• [What you are asked to do] Transcribe the full listing exactly.

• [Entries shown]

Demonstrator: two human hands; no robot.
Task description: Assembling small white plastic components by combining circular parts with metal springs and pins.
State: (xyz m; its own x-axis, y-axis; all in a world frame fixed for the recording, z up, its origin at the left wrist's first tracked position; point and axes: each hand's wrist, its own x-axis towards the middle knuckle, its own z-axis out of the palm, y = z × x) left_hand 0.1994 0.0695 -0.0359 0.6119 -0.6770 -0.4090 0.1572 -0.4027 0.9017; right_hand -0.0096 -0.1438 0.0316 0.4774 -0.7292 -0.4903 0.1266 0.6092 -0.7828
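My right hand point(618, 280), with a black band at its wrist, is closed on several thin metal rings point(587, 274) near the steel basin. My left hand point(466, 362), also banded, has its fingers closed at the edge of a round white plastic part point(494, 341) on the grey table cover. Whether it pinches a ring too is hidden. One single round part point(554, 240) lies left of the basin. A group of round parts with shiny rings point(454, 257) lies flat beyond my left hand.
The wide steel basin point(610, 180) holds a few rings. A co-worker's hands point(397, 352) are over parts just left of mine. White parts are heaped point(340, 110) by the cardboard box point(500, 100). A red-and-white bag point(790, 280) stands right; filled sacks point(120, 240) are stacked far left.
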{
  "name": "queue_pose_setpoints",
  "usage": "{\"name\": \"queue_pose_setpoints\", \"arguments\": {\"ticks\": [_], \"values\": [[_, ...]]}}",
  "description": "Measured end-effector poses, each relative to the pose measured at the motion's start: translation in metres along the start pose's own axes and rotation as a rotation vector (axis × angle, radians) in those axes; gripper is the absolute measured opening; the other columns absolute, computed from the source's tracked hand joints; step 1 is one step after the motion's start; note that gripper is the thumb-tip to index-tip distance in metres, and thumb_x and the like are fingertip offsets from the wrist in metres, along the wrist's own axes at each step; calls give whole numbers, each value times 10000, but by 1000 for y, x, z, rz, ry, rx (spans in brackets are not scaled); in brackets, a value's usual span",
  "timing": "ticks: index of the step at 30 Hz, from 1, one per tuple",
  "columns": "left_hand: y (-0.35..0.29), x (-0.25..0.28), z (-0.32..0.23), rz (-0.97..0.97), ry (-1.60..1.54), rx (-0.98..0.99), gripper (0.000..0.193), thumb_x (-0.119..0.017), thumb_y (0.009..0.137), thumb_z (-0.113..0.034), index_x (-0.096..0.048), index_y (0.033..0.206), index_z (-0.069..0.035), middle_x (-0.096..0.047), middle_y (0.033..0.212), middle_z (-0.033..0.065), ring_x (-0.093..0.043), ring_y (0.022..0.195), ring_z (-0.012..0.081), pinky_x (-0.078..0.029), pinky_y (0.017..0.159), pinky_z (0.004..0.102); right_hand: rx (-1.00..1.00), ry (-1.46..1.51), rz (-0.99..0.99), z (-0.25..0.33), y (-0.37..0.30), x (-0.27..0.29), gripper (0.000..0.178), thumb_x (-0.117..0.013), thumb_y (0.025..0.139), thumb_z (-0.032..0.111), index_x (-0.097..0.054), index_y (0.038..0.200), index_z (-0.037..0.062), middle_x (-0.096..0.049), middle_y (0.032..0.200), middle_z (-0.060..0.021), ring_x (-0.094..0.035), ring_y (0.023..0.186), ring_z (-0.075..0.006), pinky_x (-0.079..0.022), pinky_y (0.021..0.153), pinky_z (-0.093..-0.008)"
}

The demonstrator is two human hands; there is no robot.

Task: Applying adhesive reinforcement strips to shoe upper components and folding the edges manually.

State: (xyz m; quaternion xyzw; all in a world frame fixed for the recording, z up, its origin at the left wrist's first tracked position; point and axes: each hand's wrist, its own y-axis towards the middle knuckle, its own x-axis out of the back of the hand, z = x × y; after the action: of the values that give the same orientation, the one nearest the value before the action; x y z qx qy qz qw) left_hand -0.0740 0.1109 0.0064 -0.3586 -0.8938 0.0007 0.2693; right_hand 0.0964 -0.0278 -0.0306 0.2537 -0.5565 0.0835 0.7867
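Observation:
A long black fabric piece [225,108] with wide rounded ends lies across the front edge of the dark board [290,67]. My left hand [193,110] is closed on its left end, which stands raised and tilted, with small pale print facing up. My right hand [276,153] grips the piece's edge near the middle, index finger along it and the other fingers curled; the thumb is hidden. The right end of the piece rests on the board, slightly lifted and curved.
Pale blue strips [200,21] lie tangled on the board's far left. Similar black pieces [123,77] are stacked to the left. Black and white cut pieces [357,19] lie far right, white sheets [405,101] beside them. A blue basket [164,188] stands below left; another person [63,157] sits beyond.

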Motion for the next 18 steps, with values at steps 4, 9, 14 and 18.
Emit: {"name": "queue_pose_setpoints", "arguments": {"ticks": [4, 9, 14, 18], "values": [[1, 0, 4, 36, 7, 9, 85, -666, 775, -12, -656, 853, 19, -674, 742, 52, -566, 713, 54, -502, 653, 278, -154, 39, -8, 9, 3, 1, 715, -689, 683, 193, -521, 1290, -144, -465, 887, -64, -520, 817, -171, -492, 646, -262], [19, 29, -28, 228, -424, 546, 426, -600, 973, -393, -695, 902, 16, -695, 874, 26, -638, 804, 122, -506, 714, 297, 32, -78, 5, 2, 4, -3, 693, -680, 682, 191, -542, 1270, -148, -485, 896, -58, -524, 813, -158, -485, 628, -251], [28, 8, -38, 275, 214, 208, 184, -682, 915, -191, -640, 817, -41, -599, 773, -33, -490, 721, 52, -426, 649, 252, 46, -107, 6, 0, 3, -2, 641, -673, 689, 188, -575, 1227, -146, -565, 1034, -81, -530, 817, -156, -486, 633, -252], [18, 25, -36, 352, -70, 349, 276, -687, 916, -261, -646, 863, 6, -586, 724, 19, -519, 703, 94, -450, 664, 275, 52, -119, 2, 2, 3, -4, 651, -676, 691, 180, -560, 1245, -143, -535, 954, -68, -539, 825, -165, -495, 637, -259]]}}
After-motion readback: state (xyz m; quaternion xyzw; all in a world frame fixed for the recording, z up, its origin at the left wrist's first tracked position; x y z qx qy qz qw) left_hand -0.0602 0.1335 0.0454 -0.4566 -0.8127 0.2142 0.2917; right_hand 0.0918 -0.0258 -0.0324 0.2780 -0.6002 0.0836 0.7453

• [Task response]
Demonstrator: two human hands; no robot.
Task description: Assembling small white plastic components by combining circular parts with metal springs and pins.
State: (xyz m; its own x-axis, y-axis; all in a world frame fixed for the recording, z up, its origin at the left wrist's first tracked position; point and axes: each hand's wrist, its own x-axis towards the middle knuckle, its own z-axis out of the palm, y = z × x) left_hand 0.1994 0.0695 -0.0359 0.6119 -0.6770 -0.4090 0.1572 -0.4027 0.9017; right_hand -0.0096 -0.1438 0.0316 0.4774 -0.7292 -0.4903 0.1266 0.6092 -0.7828
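My right hand point(618, 280), with a black band at its wrist, is closed on several thin metal rings point(587, 274) near the steel basin. My left hand point(466, 362), also banded, has its fingers closed at the edge of a round white plastic part point(494, 341) on the grey table cover. Whether it pinches a ring too is hidden. One single round part point(554, 240) lies left of the basin. A group of round parts with shiny rings point(454, 257) lies flat beyond my left hand.
The wide steel basin point(610, 180) holds a few rings. A co-worker's hands point(397, 352) are over parts just left of mine. White parts are heaped point(340, 110) by the cardboard box point(500, 100). A red-and-white bag point(790, 280) stands right; filled sacks point(120, 240) are stacked far left.
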{
  "name": "queue_pose_setpoints",
  "usage": "{\"name\": \"queue_pose_setpoints\", \"arguments\": {\"ticks\": [_], \"values\": [[_, ...]]}}",
  "description": "Measured end-effector poses, each relative to the pose measured at the motion's start: translation in metres along the start pose's own axes and rotation as a rotation vector (axis × angle, radians) in those axes; gripper is the absolute measured opening; the other columns absolute, computed from the source's tracked hand joints; step 1 is one step after the motion's start; note that gripper is the thumb-tip to index-tip distance in metres, and thumb_x and the like are fingertip offsets from the wrist in metres, along the wrist's own axes at each step; calls give whole numbers, each value times 10000, but by 1000 for y, x, z, rz, ry, rx (spans in brackets are not scaled); in brackets, a value's usual span",
  "timing": "ticks: index of the step at 30 Hz, from 1, one per tuple",
  "columns": "left_hand: y (-0.35..0.29), x (-0.25..0.28), z (-0.32..0.23), rz (-0.97..0.97), ry (-1.60..1.54), rx (-0.98..0.99), gripper (0.000..0.193), thumb_x (-0.119..0.017), thumb_y (0.009..0.137), thumb_z (-0.113..0.034), index_x (-0.096..0.048), index_y (0.033..0.206), index_z (-0.069..0.035), middle_x (-0.096..0.047), middle_y (0.033..0.212), middle_z (-0.033..0.065), ring_x (-0.093..0.043), ring_y (0.022..0.195), ring_z (-0.012..0.081), pinky_x (-0.078..0.029), pinky_y (0.017..0.159), pinky_z (0.004..0.102); right_hand: rx (-1.00..1.00), ry (-1.46..1.51), rz (-0.99..0.99), z (-0.25..0.33), y (-0.37..0.30), x (-0.27..0.29), gripper (0.000..0.178), thumb_x (-0.117..0.013), thumb_y (0.025..0.139), thumb_z (-0.032..0.111), index_x (-0.097..0.054), index_y (0.038..0.200), index_z (-0.037..0.062), middle_x (-0.096..0.049), middle_y (0.032..0.200), middle_z (-0.060..0.021), ring_x (-0.094..0.035), ring_y (0.023..0.186), ring_z (-0.075..0.006), pinky_x (-0.079..0.022), pinky_y (0.021..0.153), pinky_z (-0.093..-0.008)"
}

The demonstrator is two human hands; there is no robot.

Task: Applying adhesive reinforcement strips to shoe upper components and folding the edges manually.

State: (xyz m; quaternion xyzw; all in a world frame fixed for the recording, z up, its origin at the left wrist's first tracked position; point and axes: each hand's wrist, its own y-axis towards the middle knuckle, its own x-axis out of the back of the hand, z = x × y; after the action: of the values that give the same orientation, the one nearest the value before the action; x y z qx qy qz qw) left_hand -0.0740 0.1109 0.0064 -0.3586 -0.8938 0.0007 0.2693; right_hand 0.0964 -0.0278 -0.0306 0.2537 -0.5565 0.0835 0.7867
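Observation:
A long black fabric piece [225,108] with wide rounded ends lies across the front edge of the dark board [290,67]. My left hand [193,110] is closed on its left end, which stands raised and tilted, with small pale print facing up. My right hand [276,153] grips the piece's edge near the middle, index finger along it and the other fingers curled; the thumb is hidden. The right end of the piece rests on the board, slightly lifted and curved.
Pale blue strips [200,21] lie tangled on the board's far left. Similar black pieces [123,77] are stacked to the left. Black and white cut pieces [357,19] lie far right, white sheets [405,101] beside them. A blue basket [164,188] stands below left; another person [63,157] sits beyond.
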
Motion for the next 18 steps, with values at steps 4, 9, 14 and 18.
Emit: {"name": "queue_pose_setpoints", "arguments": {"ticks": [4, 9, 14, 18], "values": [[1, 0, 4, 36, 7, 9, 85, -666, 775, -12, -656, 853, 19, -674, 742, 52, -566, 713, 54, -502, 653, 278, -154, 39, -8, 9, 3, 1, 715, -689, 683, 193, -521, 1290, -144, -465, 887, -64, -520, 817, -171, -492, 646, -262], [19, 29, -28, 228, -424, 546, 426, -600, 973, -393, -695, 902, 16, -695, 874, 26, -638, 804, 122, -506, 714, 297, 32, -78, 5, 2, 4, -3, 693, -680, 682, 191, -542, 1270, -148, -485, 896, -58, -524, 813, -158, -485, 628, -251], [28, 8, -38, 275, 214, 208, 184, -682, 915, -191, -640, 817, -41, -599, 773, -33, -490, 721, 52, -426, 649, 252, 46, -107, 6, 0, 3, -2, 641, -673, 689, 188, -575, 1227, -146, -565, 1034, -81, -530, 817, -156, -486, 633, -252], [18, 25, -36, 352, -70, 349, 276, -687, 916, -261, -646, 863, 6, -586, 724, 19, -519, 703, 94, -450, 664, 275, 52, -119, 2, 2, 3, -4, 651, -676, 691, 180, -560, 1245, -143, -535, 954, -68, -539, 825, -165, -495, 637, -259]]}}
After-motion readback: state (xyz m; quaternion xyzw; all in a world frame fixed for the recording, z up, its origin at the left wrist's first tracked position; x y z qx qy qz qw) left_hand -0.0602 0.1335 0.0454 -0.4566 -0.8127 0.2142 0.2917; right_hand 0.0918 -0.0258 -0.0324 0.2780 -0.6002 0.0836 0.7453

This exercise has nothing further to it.